With the release of films such as 12 Years a Slave and The Birth of a Nation and the re-make of the “Roots” mini-series in 2016, we have seen our fair share of the history of black slavery. However, the past few years may have marked the beginning of a burgeoning interest of millennials and younger in exploring slavery, the eventual emancipation of slaves and beyond.
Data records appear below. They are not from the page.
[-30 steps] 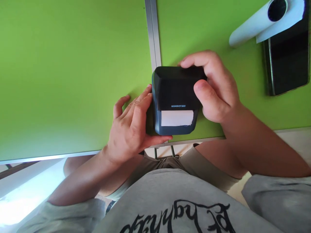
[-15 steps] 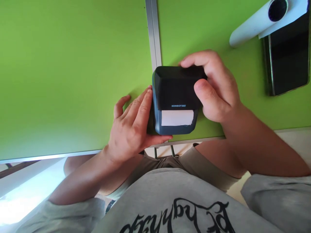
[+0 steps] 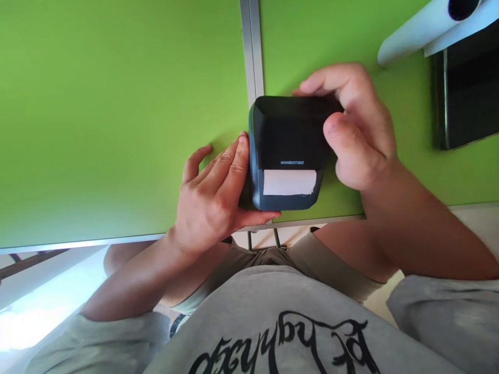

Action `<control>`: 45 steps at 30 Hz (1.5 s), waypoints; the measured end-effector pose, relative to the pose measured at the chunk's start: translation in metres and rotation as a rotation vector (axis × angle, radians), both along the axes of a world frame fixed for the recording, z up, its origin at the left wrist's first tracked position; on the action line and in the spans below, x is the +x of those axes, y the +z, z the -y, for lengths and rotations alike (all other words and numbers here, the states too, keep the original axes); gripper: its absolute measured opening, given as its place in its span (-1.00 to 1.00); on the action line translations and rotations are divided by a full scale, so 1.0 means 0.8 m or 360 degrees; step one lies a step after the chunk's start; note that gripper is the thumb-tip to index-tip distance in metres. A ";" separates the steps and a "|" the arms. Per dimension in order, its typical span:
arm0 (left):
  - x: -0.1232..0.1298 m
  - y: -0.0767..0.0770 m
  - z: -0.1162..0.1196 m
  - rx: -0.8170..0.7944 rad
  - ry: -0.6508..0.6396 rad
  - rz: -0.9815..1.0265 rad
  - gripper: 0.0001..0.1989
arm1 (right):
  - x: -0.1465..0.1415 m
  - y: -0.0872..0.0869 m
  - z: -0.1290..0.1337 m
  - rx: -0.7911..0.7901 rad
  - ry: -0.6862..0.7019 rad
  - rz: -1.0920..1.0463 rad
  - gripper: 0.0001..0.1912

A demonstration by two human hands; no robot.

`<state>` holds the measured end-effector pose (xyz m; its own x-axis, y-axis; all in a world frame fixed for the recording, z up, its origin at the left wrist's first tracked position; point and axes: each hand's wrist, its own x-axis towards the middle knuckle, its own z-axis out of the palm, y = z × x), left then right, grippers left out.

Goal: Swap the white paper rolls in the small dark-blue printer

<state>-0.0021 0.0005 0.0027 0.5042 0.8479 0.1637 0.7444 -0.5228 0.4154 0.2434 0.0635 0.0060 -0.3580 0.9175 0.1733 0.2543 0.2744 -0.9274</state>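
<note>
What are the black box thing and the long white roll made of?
The box looks like hard plastic, matt and smooth, with softly rounded edges and barely any shine. The roll is probably paper: white, dull and wound into a tube, though it might be thin plastic film.

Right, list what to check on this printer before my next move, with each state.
1. Left hand against the printer's side: ok.
2. Right hand gripping the opposite side, at the far corner: ok.
3. White strip showing at the front: ok.
4. Strip's right-hand edge cleanly cut: not ok, it looks ragged.
5. Printer switched on: cannot tell, no lit indicator shows.
6. White roll apart from the printer: ok.
</note>
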 end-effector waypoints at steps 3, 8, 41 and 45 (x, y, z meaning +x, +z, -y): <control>0.000 -0.001 -0.001 0.0098 -0.0018 -0.0016 0.05 | -0.001 0.002 0.000 0.0020 0.0055 0.0085 -0.53; 0.000 -0.001 -0.001 0.0081 -0.0001 -0.0057 0.03 | -0.001 0.004 -0.001 0.0087 0.0071 0.0148 -0.50; 0.001 -0.010 -0.001 0.0101 0.0034 0.0078 -0.04 | 0.012 0.025 -0.015 0.0493 0.0282 0.0551 -0.38; 0.001 -0.013 0.000 0.0128 0.0031 0.0058 -0.03 | 0.012 0.051 -0.022 0.0846 0.0192 0.0600 -0.50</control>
<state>-0.0011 0.0008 -0.0073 0.4801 0.8409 0.2498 0.7400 -0.5411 0.3996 0.2527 0.0810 0.0466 -0.5775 0.6913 0.4342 0.4739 0.7170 -0.5112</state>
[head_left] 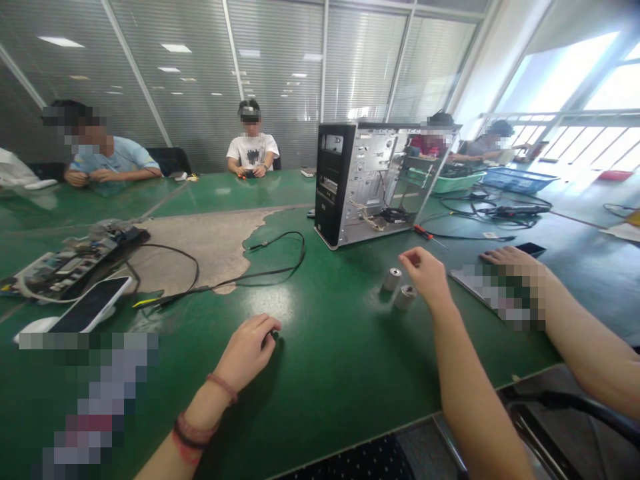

While the official date of the Emancipation Proclamation freeing slaves was enacted on Jan. 1, 1863, it would take two years for slaves in Galveston, Texas to learn of their freedom on June 19, 1865 when Union General Gordon Granger arrived in the city and told them they were free. In years since, June 19 began to be celebrated across the country as Juneteenth and in 1980, the Texan legislature established Juneteenth as a state holiday. Still, the celebration of Juneteenth, which has been inconsistent throughout the course of history, has yet to achieve the recognition and popularity of other official American holidays.
Rev. Ronald V. Meyers Sr., chairman of the National Juneteenth Observance Foundation, has been working since 1994 when he helped organize the foundation that is working to have Juneteenth recognized as a national American holiday. “Forty-five states recognize Juneteenth as a state holiday or a special day of recognition or observance. We’re still missing North Dakota, South Dakota, New Hampshire, Montana, and Hawaii,” says Meyers.
Myers learned about Juneteenth through celebrations in his hometown of Milwaukee, Wisconsin. “We had one of the largest celebrations around and it was then that I began to understand the history of our freedom in America, and I took that with me wherever I went.”
By 1994, Myers, who was living in Louisiana then, met with Juneteenth enthusiasts from across the country at Christian Unity Baptist Church in New Orleans. He was selected to be the chairman of National Juneteenth Observance Foundation at the meeting. “We wanted to work together for greater recognition of Juneteenth to make it like Flag Day and have a day set aside for the celebration.”
While Myers has been successful in securing senate resolutions in 2014 and 2015, designating June 19 as Juneteenth, he had hoped to gain former President Barack Obama’s support of Juneteenth by his last year in office.
“When President Obama was a state senator in Illinois, he supported legislation to officially recognize Juneteenth in 2003. And when he was a U.S. senator, he sponsored legislation to recognize Juneteenth in the U.S. Senate in 2006. But he hasn’t issued a proclamation to make Juneteenth Independence Day a National Day of Observance as president or held a Juneteenth celebration at the White House. I don’t know why since the White House was built by slaves.”
While Obama did not issue a proclamation, he did issue a statement on June 19, 2015 supporting the observance of Juneteenth which was posted on the White House website. He also referenced the shooting at Emanuel A.M.E., which occurred a year ago on June 17. To read the statement, click here.
The home of author and illustrator Floyd Cooper’s great-grandparents who were slaves. (Photo Courtesy of Floyd Cooper)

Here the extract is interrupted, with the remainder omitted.